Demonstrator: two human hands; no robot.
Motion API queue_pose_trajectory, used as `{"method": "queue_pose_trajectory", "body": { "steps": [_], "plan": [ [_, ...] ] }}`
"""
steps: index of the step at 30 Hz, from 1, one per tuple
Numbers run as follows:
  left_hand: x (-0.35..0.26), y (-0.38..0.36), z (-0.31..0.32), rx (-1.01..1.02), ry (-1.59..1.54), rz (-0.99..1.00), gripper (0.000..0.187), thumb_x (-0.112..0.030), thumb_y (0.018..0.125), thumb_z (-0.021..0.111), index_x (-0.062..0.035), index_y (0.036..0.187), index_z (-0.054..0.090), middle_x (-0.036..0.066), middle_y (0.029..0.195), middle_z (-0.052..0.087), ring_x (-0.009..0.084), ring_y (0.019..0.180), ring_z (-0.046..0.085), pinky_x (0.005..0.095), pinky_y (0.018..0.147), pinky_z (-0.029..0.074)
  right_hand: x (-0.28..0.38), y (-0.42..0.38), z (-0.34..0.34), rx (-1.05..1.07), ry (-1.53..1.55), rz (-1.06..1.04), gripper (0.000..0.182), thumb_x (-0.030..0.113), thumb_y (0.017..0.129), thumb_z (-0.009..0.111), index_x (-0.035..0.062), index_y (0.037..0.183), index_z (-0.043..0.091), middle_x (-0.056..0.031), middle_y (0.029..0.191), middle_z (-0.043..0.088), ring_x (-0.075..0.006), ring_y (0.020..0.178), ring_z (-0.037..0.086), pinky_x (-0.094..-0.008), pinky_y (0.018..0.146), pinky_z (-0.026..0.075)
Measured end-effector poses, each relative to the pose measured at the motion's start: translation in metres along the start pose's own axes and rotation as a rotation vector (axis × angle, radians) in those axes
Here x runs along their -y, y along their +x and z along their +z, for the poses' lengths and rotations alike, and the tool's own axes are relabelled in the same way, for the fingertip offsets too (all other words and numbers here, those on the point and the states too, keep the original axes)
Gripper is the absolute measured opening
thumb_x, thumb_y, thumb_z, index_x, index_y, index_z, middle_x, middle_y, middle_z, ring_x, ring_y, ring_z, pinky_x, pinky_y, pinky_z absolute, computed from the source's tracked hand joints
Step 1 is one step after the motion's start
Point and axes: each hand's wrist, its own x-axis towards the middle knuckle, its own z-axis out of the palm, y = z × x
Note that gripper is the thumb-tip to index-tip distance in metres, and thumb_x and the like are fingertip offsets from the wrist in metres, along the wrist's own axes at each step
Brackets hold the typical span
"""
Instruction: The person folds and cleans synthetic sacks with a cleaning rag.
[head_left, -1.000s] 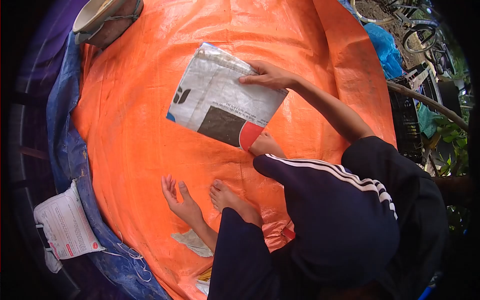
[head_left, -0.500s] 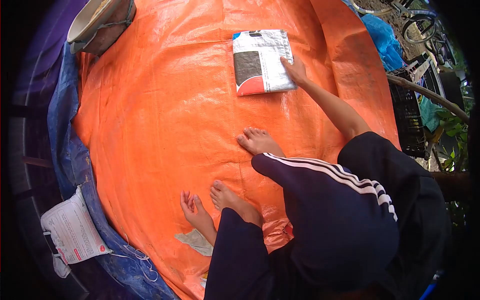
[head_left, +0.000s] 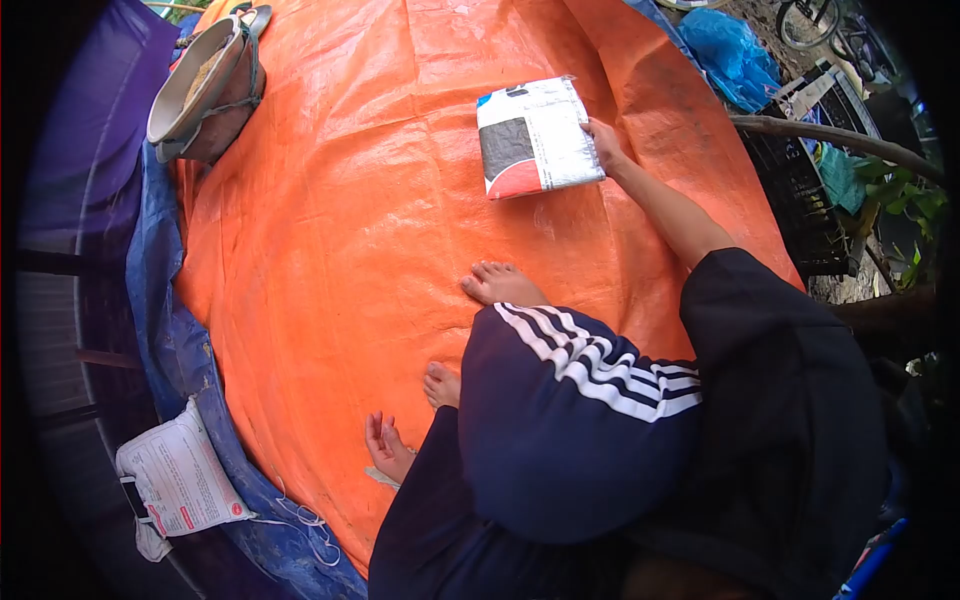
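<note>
My right hand (head_left: 604, 148) grips the right edge of a folded white woven plastic sack (head_left: 566, 140), with the fingers hidden beneath it. Black, red and blue print covers part of the sack, which seems to be held slightly off the orange tarp (head_left: 330, 250). Down by my left foot (head_left: 441, 386), my left hand (head_left: 388, 448) is loosely open, its fingers a little curled and nothing in them. A small greyish scrap (head_left: 380, 478) shows partly under that wrist. My right foot (head_left: 503, 284) rests on the tarp between the two hands.
A tub (head_left: 200, 85) with tan contents stands at the upper left. A white printed bag (head_left: 185, 475) lies beside the blue tarp (head_left: 160, 300). On the right are a black crate (head_left: 800, 200), a blue plastic bag (head_left: 730, 55) and a wooden pole (head_left: 840, 138).
My right hand has taken a firmer hold of the folded sack's edge and appears to have raised it slightly. My left hand has drawn nearer my leg. The view has shifted.
</note>
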Motion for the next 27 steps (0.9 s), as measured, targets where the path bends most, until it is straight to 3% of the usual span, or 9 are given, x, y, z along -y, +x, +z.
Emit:
{"method": "queue_pose_trajectory", "body": {
  "steps": [1, 3, 9, 11, 13, 16, 19, 20, 27],
  "plan": [
    [0.005, -0.003, -0.012, 0.018, -0.049, -0.042, 0.039, -0.015, 0.101, 0.057, -0.0029, 0.138, 0.051, 0.011, 0.132, 0.058, 0.019, 0.115, 0.059, 0.03, 0.098, 0.046, 0.011, -0.005, 0.0, 0.015, 0.18, 0.08, 0.027, 0.013, 0.094, 0.049, -0.0037, 0.112, 0.062, -0.0135, 0.096, 0.069, -0.0226, 0.083, 0.069, -0.0355, 0.079, 0.058],
    [0.014, -0.007, -0.036, 0.009, -0.078, -0.108, 0.041, -0.017, 0.102, 0.055, -0.0045, 0.14, 0.048, 0.009, 0.135, 0.057, 0.0178, 0.117, 0.057, 0.0304, 0.099, 0.046, 0.029, -0.013, -0.006, 0.042, 0.46, 0.144, 0.032, 0.017, 0.097, 0.047, -0.0061, 0.116, 0.059, -0.0168, 0.102, 0.07, -0.0271, 0.088, 0.07, -0.0391, 0.085, 0.058],
    [0.04, -0.003, -0.063, -0.053, -0.189, -0.204, 0.041, -0.018, 0.102, 0.055, -0.0045, 0.14, 0.048, 0.009, 0.132, 0.057, 0.0176, 0.116, 0.057, 0.0302, 0.1, 0.046, 0.027, -0.005, -0.062, 0.12, 0.553, 0.178, 0.036, 0.021, 0.102, 0.044, -0.0088, 0.116, 0.058, -0.017, 0.107, 0.07, -0.0236, 0.093, 0.07, -0.0357, 0.091, 0.055],
    [0.041, -0.006, -0.062, -0.081, -0.195, -0.233, 0.041, -0.018, 0.102, 0.054, -0.0043, 0.14, 0.049, 0.009, 0.131, 0.058, 0.0174, 0.116, 0.058, 0.0301, 0.099, 0.046, 0.02, -0.017, -0.061, 0.082, 0.38, 0.164, 0.034, 0.02, 0.102, 0.047, -0.0027, 0.123, 0.059, -0.0136, 0.108, 0.07, -0.0212, 0.092, 0.069, -0.034, 0.086, 0.054],
    [0.04, -0.008, -0.059, -0.099, -0.201, -0.259, 0.04, -0.019, 0.102, 0.054, -0.0041, 0.139, 0.049, 0.009, 0.131, 0.058, 0.0173, 0.116, 0.058, 0.0299, 0.099, 0.046, -0.051, 0.017, -0.088, 0.065, 0.173, 0.149, 0.034, 0.021, 0.1, 0.051, -0.0028, 0.122, 0.06, -0.0154, 0.108, 0.07, -0.0231, 0.093, 0.068, -0.0368, 0.083, 0.054],
    [0.039, -0.012, -0.061, -0.105, -0.206, -0.275, 0.04, -0.019, 0.102, 0.054, -0.0038, 0.139, 0.05, 0.009, 0.129, 0.059, 0.017, 0.115, 0.058, 0.0297, 0.098, 0.047, -0.06, -0.006, -0.09, -0.148, -0.606, 0.113, 0.037, 0.024, 0.098, 0.052, -0.004, 0.121, 0.06, -0.0206, 0.112, 0.069, -0.0298, 0.102, 0.068, -0.0405, 0.089, 0.053],
    [0.036, -0.014, -0.06, -0.101, -0.202, -0.285, 0.039, -0.02, 0.102, 0.053, -0.0035, 0.138, 0.05, 0.009, 0.128, 0.06, 0.0167, 0.114, 0.058, 0.0295, 0.098, 0.047, -0.037, -0.03, -0.067, -0.359, -0.978, 0.075, 0.04, 0.028, 0.094, 0.057, -0.0067, 0.114, 0.062, -0.0277, 0.111, 0.067, -0.0406, 0.106, 0.065, -0.0453, 0.092, 0.05],
    [0.034, -0.014, -0.059, -0.089, -0.192, -0.294, 0.039, -0.02, 0.102, 0.053, -0.0034, 0.138, 0.051, 0.009, 0.127, 0.06, 0.0167, 0.114, 0.058, 0.0294, 0.098, 0.047, -0.037, -0.027, -0.065, -0.383, -0.904, 0.076, 0.043, 0.03, 0.093, 0.059, -0.0081, 0.112, 0.061, -0.0329, 0.112, 0.064, -0.0462, 0.109, 0.061, -0.049, 0.095, 0.048],
    [0.032, -0.02, -0.056, -0.069, -0.201, -0.296, 0.038, -0.021, 0.103, 0.052, -0.0027, 0.136, 0.052, 0.009, 0.124, 0.062, 0.016, 0.112, 0.059, 0.0288, 0.097, 0.047, -0.011, -0.026, -0.06, -0.412, -0.863, 0.007, 0.047, 0.03, 0.092, 0.058, -0.005, 0.123, 0.056, -0.0328, 0.116, 0.063, -0.0453, 0.112, 0.061, -0.0485, 0.097, 0.047]
  ]
}}
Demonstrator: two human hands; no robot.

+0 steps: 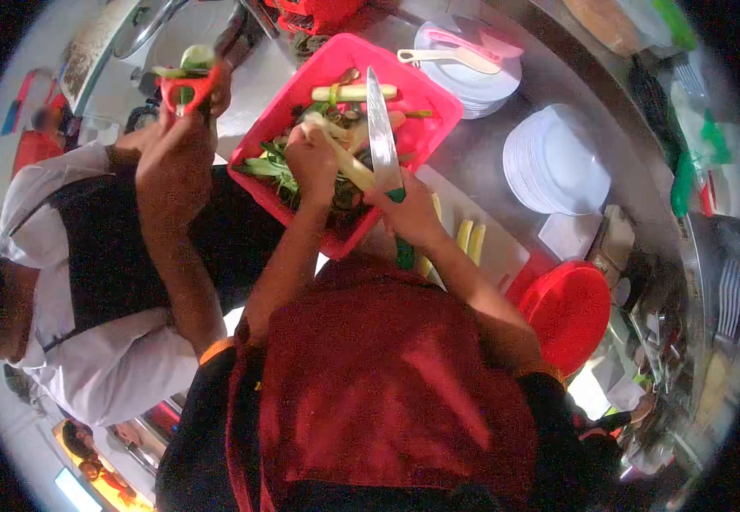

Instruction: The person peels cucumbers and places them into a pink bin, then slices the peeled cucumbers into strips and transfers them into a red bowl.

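Observation:
My left hand (312, 164) is closed round the upper part of a long, pale peeled vegetable (351, 168), which slants over a bright pink basin (438, 98). In my right hand (417, 213) is the green handle of a large kitchen knife (381, 128), its broad blade pointing up and away over the basin. The right fingers are right at the vegetable's lower end. Green peelings (272, 166) and a pale vegetable stick (354, 92) lie inside the basin. Close to my right hand, several pale sticks (470, 239) rest on a white cutting board (502, 256).
To my left a co-worker's hand (184, 141) holds a red peeler (189, 90) and a green vegetable piece. Stacked white plates (557, 162) stand on the steel counter at the right; another stack (464, 81) carries pink and white utensils. Red plates (566, 316) stand near my right elbow.

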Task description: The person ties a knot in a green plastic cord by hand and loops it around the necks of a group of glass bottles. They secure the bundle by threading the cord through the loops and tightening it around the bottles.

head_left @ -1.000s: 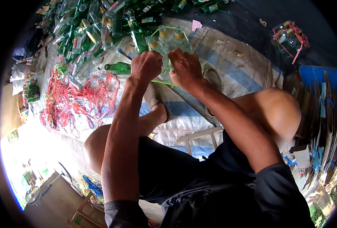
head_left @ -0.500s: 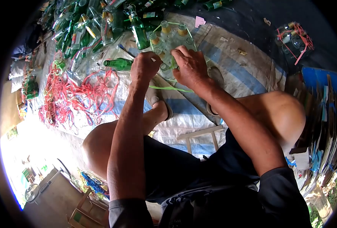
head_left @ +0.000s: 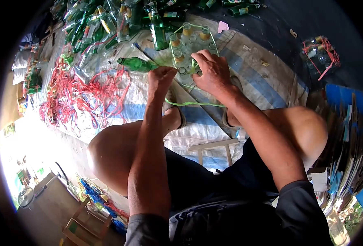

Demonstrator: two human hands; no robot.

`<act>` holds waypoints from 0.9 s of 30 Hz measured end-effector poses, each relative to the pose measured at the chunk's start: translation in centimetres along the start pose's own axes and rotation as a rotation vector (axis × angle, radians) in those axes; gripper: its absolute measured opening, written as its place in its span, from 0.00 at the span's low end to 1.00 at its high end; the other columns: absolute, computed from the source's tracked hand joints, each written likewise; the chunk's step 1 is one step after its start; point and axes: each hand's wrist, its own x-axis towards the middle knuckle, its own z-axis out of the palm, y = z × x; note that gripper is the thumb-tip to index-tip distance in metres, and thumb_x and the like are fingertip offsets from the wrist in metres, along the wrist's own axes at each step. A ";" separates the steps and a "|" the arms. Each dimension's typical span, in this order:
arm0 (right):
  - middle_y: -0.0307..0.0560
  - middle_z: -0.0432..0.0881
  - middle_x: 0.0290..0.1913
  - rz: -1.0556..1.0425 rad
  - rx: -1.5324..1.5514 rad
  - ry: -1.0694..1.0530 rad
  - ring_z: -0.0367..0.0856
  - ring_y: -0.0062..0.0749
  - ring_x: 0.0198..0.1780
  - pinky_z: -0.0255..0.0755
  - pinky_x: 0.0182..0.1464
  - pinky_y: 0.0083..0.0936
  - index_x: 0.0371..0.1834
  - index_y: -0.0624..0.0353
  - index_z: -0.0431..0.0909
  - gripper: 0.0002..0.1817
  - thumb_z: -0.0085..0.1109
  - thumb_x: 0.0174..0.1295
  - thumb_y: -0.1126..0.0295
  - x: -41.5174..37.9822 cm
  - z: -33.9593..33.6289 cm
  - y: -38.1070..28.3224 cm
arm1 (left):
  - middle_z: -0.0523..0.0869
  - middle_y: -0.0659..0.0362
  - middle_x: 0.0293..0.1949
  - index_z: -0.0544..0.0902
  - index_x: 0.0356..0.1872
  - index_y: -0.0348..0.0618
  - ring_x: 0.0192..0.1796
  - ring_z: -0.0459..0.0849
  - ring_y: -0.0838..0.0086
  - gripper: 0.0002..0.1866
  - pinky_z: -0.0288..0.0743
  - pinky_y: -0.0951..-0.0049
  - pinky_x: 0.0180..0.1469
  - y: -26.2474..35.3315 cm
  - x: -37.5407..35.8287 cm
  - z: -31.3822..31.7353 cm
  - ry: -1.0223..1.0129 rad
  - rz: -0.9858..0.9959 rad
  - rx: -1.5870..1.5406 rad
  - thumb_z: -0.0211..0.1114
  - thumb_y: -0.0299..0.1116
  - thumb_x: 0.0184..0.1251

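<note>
A cluster of several clear glass bottles (head_left: 188,41) stands upright on a woven plastic mat (head_left: 251,78), bound by a green plastic strap (head_left: 191,102). My left hand (head_left: 161,80) is closed on one end of that strap, just in front of the cluster. Over the nearest bottles, my right hand (head_left: 212,74) presses down and grips the strap where it wraps them. A loop of the strap hangs slack between both hands, above my sandalled feet.
A green bottle (head_left: 136,63) lies on its side left of my hands. A heap of green and clear bottles (head_left: 103,24) fills the far left. Red straps (head_left: 83,98) sprawl at left. Another tied bundle (head_left: 321,51) sits at right, flattened cardboard (head_left: 349,135) beside it.
My left hand has turned and drawn back toward me with the strap, so the slack loop now hangs lower. My right hand stayed on the bottles.
</note>
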 end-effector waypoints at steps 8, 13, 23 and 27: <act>0.43 0.80 0.53 -0.023 -0.147 -0.103 0.80 0.45 0.54 0.68 0.56 0.45 0.54 0.53 0.79 0.23 0.70 0.52 0.67 1.0 -0.5 -0.5 | 0.85 0.68 0.31 0.92 0.46 0.38 0.27 0.73 0.87 0.14 0.63 0.79 0.28 -1.8 0.0 0.7 0.016 -0.147 -0.226 0.75 0.36 0.66; 0.42 0.82 0.50 -0.133 -0.104 -0.121 0.80 0.44 0.55 0.70 0.57 0.45 0.49 0.53 0.84 0.14 0.65 0.59 0.71 2.5 0.2 -0.2 | 0.85 0.69 0.31 0.92 0.47 0.38 0.26 0.73 0.87 0.14 0.61 0.80 0.27 -2.0 0.0 1.2 0.021 -0.163 -0.271 0.76 0.37 0.66; 0.46 0.90 0.54 -0.006 0.016 -0.663 0.83 0.47 0.61 0.75 0.62 0.44 0.52 0.40 0.90 0.18 0.58 0.64 0.73 6.4 3.6 1.2 | 0.86 0.68 0.31 0.92 0.46 0.37 0.30 0.77 0.85 0.13 0.68 0.80 0.32 -3.0 0.5 1.4 0.050 -0.262 -0.295 0.76 0.35 0.66; 0.49 0.89 0.56 0.071 0.037 -0.720 0.83 0.49 0.62 0.78 0.62 0.44 0.55 0.37 0.89 0.19 0.59 0.65 0.72 6.9 4.1 1.2 | 0.86 0.67 0.30 0.91 0.44 0.34 0.31 0.78 0.84 0.13 0.69 0.81 0.34 -4.2 1.7 1.9 0.043 -0.238 -0.298 0.75 0.34 0.66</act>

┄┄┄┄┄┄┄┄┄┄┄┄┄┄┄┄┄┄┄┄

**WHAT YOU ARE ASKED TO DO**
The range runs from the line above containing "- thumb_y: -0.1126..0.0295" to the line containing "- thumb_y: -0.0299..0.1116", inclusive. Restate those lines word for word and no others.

**RESULT**
  - thumb_y: -0.1126..0.0295
  - x: -41.5174..37.9822 cm
  - z: -33.9593..33.6289 cm
  - y: -38.1070..28.3224 cm
arm1 (left):
  - middle_z: -0.0523..0.0869
  - middle_y: -0.0659..0.0362
  - middle_x: 0.0293..0.1949
  - index_z: -0.0544..0.0902
  - index_x: 0.0356..0.1872
  - index_y: -0.0348..0.0618
  - ring_x: 0.0192..0.1796
  - ring_z: -0.0459..0.0849
  - ring_y: -0.0838..0.0086
  - gripper: 0.0002..0.1866
  - pinky_z: -0.0288..0.0743
  - pinky_y: -0.0951..-0.0049
  - pinky_x: 0.0180..0.1469
  - y: -26.2474..35.3315 cm
  - x: -37.5407..35.8287 cm
  - z: -31.3822..31.7353 cm
  - ry: -1.0223..1.0129 rad
  - rz: -0.9858..0.9959 rad
  - rx: -1.5870..1.5406 rad
  - thumb_z: -0.0211..0.1114
  - thumb_y: -0.0299..0.1116

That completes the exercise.